◆ WORK TASK ◆
Transcribe the data below in full, exactly.

[Collected data]
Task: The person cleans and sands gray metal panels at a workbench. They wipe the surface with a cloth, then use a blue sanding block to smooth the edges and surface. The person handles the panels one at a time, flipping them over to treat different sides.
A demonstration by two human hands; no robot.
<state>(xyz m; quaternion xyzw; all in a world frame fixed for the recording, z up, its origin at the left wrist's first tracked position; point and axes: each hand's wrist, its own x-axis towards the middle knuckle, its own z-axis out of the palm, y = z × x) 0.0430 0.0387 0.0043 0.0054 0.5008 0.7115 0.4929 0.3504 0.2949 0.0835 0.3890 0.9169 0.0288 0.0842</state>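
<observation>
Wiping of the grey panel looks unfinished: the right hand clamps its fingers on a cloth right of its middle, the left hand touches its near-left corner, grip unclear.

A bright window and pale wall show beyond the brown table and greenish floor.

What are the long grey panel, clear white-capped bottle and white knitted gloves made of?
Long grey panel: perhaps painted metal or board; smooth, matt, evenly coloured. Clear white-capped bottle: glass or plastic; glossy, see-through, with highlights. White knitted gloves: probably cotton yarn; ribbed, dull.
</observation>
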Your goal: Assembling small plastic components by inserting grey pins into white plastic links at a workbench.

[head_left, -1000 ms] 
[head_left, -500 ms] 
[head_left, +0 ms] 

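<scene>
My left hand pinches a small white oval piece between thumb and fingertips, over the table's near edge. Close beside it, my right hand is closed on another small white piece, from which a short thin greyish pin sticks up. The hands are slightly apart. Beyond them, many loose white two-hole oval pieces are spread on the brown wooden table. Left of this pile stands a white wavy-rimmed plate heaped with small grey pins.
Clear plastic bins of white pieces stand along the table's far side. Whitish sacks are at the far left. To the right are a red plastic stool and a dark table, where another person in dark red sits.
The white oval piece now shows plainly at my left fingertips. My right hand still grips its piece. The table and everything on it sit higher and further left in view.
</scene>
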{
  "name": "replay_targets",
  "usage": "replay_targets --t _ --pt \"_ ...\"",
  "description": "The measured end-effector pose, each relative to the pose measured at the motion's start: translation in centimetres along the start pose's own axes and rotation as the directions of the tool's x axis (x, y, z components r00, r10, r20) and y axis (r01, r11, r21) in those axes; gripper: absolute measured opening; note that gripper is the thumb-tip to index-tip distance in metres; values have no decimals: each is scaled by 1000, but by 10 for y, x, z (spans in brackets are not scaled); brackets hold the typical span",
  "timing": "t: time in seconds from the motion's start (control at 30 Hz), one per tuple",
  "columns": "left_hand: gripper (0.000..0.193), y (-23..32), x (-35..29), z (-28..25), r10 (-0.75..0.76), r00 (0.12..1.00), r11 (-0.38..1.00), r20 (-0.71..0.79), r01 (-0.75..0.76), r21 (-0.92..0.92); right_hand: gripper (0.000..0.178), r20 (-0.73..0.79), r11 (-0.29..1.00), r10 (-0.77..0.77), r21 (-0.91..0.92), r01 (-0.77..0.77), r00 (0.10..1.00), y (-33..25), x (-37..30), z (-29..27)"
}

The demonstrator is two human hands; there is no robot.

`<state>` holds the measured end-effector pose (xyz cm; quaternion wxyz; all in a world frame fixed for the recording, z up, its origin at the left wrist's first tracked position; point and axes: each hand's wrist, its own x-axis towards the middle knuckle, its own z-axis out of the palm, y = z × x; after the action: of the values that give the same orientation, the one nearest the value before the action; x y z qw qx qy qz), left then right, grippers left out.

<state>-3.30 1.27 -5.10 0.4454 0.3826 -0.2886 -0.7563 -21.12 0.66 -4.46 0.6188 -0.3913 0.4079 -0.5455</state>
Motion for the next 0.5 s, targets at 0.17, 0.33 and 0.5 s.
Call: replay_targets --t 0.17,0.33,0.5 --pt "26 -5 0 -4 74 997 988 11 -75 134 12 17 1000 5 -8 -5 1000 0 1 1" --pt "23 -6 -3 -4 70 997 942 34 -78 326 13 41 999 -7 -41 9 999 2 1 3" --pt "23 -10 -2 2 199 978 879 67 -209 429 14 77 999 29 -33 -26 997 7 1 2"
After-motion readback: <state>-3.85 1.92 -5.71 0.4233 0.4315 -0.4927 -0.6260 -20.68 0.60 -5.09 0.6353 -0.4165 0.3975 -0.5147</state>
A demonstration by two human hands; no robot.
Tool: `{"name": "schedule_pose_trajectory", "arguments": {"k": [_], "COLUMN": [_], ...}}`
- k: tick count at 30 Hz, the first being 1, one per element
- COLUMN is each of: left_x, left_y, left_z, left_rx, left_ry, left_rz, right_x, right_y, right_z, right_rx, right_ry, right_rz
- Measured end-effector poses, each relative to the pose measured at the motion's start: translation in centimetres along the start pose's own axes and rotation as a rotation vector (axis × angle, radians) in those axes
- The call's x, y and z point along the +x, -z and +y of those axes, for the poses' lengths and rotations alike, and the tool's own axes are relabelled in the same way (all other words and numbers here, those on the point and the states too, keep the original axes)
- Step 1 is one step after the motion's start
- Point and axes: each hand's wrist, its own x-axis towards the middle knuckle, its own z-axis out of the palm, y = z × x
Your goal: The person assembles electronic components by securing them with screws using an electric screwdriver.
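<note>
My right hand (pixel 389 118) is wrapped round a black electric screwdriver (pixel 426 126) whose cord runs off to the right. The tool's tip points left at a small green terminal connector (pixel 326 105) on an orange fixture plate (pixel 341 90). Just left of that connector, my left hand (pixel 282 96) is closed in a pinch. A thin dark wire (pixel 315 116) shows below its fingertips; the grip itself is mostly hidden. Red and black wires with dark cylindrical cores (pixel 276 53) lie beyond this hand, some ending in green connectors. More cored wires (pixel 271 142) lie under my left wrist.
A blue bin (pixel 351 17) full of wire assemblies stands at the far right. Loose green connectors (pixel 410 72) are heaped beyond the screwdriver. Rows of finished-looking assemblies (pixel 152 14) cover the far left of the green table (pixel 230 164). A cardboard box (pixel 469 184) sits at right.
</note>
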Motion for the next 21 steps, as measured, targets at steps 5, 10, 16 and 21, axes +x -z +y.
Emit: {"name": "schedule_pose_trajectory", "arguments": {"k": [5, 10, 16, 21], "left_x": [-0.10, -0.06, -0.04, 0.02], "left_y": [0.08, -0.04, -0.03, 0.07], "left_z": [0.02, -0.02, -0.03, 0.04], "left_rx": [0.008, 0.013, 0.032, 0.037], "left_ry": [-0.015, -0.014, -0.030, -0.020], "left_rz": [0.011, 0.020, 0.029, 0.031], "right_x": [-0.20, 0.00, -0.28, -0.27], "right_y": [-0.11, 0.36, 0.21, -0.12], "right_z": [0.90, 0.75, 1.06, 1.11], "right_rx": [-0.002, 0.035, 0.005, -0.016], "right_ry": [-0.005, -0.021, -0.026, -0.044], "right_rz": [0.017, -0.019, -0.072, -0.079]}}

◆ SOLUTION TO THE PROBLEM ◆
Task: The person cleans and sands gray metal panels at a workbench. They wipe the surface with a cloth, then use a blue sanding block to smooth the edges and surface. The person handles the panels one at a time, flipping them over to treat different sides.
A demonstration by two human hands; no robot.
<state>(xyz m; quaternion xyzw; all in a world frame fixed for the recording, z up, its origin at the left wrist's first tracked position; point and axes: each hand's wrist, its own x-axis towards the middle knuckle, its own z-axis out of the palm, y = z × x) 0.0430 0.0387 0.0043 0.0054 0.5008 0.7115 0.4929 0.3504 0.2949 0.0835 0.3890 0.9169 0.0288 0.0842</state>
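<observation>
Wiping of the grey panel looks unfinished: the right hand clamps its fingers on a cloth right of its middle, the left hand touches its near-left corner, grip unclear.

A bright window and pale wall show beyond the brown table and greenish floor.

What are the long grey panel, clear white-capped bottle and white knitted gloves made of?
Long grey panel: perhaps painted metal or board; smooth, matt, evenly coloured. Clear white-capped bottle: glass or plastic; glossy, see-through, with highlights. White knitted gloves: probably cotton yarn; ribbed, dull.
</observation>
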Your goal: Assembling small plastic components by inserting grey pins into white plastic links at a workbench.

[head_left, -1000 ms] 
[head_left, -500 ms] 
[head_left, +0 ms] 

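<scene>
My left hand pinches a small white oval piece between thumb and fingertips, over the table's near edge. Close beside it, my right hand is closed on another small white piece, from which a short thin greyish pin sticks up. The hands are slightly apart. Beyond them, many loose white two-hole oval pieces are spread on the brown wooden table. Left of this pile stands a white wavy-rimmed plate heaped with small grey pins.
Clear plastic bins of white pieces stand along the table's far side. Whitish sacks are at the far left. To the right are a red plastic stool and a dark table, where another person in dark red sits.
The white oval piece now shows plainly at my left fingertips. My right hand still grips its piece. The table and everything on it sit higher and further left in view.
</scene>
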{
  "name": "replay_targets",
  "usage": "replay_targets --t _ --pt \"_ ...\"",
  "description": "The measured end-effector pose, each relative to the pose measured at the motion's start: translation in centimetres along the start pose's own axes and rotation as the directions of the tool's x axis (x, y, z components r00, r10, r20) and y axis (r01, r11, r21) in those axes; gripper: absolute measured opening; note that gripper is the thumb-tip to index-tip distance in metres; values have no decimals: each is scaled by 1000, but by 10 for y, x, z (spans in brackets are not scaled); brackets hold the typical span",
  "timing": "t: time in seconds from the motion's start (control at 30 Hz), one per tuple",
  "columns": "left_hand: gripper (0.000..0.193), y (-23..32), x (-35..29), z (-28..25), r10 (-0.75..0.76), r00 (0.12..1.00), r11 (-0.38..1.00), r20 (-0.71..0.79), r01 (-0.75..0.76), r21 (-0.92..0.92); right_hand: gripper (0.000..0.178), r20 (-0.73..0.79), r11 (-0.29..1.00), r10 (-0.77..0.77), r21 (-0.91..0.92), r01 (-0.77..0.77), r00 (0.10..1.00), y (-33..25), x (-37..30), z (-29..27)"
}

The demonstrator is two human hands; there is no robot.

`<state>` holds the measured end-effector pose (xyz cm; quaternion wxyz; all in a world frame fixed for the recording, z up, its origin at the left wrist's first tracked position; point and axes: each hand's wrist, its own x-axis towards the middle knuckle, its own z-axis out of the palm, y = z × x; after the action: of the values that give the same orientation, the one nearest the value before the action; x y z qw qx qy qz), left then right, grippers left out.

<state>-3.30 1.27 -5.10 0.4454 0.3826 -0.2886 -0.7563 -21.12 0.66 -4.46 0.6188 -0.3913 0.4079 -0.5455</state>
Motion for the next 0.5 s, targets at 0.17, 0.33 and 0.5 s.
Call: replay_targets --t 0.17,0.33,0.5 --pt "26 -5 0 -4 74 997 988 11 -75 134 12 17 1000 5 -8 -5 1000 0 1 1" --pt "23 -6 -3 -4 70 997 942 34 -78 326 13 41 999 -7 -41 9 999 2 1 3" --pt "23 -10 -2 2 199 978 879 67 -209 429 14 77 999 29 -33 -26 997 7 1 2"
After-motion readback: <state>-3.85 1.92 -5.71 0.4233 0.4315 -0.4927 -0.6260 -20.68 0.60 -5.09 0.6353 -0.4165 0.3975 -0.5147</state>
A demonstration by two human hands; no robot.
Tool: `{"name": "schedule_pose_trajectory", "arguments": {"k": [_], "COLUMN": [_], ...}}`
- k: tick count at 30 Hz, the first being 1, one per element
- COLUMN is each of: left_x, left_y, left_z, left_rx, left_ry, left_rz, right_x, right_y, right_z, right_rx, right_ry, right_rz
- Measured end-effector poses, each relative to the pose measured at the motion's start: translation in centimetres along the start pose's own axes and rotation as a rotation vector (axis × angle, radians) in those axes
- The call's x, y and z point along the +x, -z and +y of those axes, for the poses' lengths and rotations alike, and the tool's own axes are relabelled in the same way (all other words and numbers here, those on the point and the states too, keep the original axes)
- Step 1 is one step after the motion's start
- Point and axes: each hand's wrist, its own x-axis towards the middle knuckle, its own z-axis out of the palm, y = z × x
Your goal: The person assembles electronic components by securing them with screws using an electric screwdriver.
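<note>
My right hand (pixel 389 118) is wrapped round a black electric screwdriver (pixel 426 126) whose cord runs off to the right. The tool's tip points left at a small green terminal connector (pixel 326 105) on an orange fixture plate (pixel 341 90). Just left of that connector, my left hand (pixel 282 96) is closed in a pinch. A thin dark wire (pixel 315 116) shows below its fingertips; the grip itself is mostly hidden. Red and black wires with dark cylindrical cores (pixel 276 53) lie beyond this hand, some ending in green connectors. More cored wires (pixel 271 142) lie under my left wrist.
A blue bin (pixel 351 17) full of wire assemblies stands at the far right. Loose green connectors (pixel 410 72) are heaped beyond the screwdriver. Rows of finished-looking assemblies (pixel 152 14) cover the far left of the green table (pixel 230 164). A cardboard box (pixel 469 184) sits at right.
</note>
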Motion for the next 21 steps, as measured, targets at steps 5, 10, 16 and 21, axes +x -z +y.
Emit: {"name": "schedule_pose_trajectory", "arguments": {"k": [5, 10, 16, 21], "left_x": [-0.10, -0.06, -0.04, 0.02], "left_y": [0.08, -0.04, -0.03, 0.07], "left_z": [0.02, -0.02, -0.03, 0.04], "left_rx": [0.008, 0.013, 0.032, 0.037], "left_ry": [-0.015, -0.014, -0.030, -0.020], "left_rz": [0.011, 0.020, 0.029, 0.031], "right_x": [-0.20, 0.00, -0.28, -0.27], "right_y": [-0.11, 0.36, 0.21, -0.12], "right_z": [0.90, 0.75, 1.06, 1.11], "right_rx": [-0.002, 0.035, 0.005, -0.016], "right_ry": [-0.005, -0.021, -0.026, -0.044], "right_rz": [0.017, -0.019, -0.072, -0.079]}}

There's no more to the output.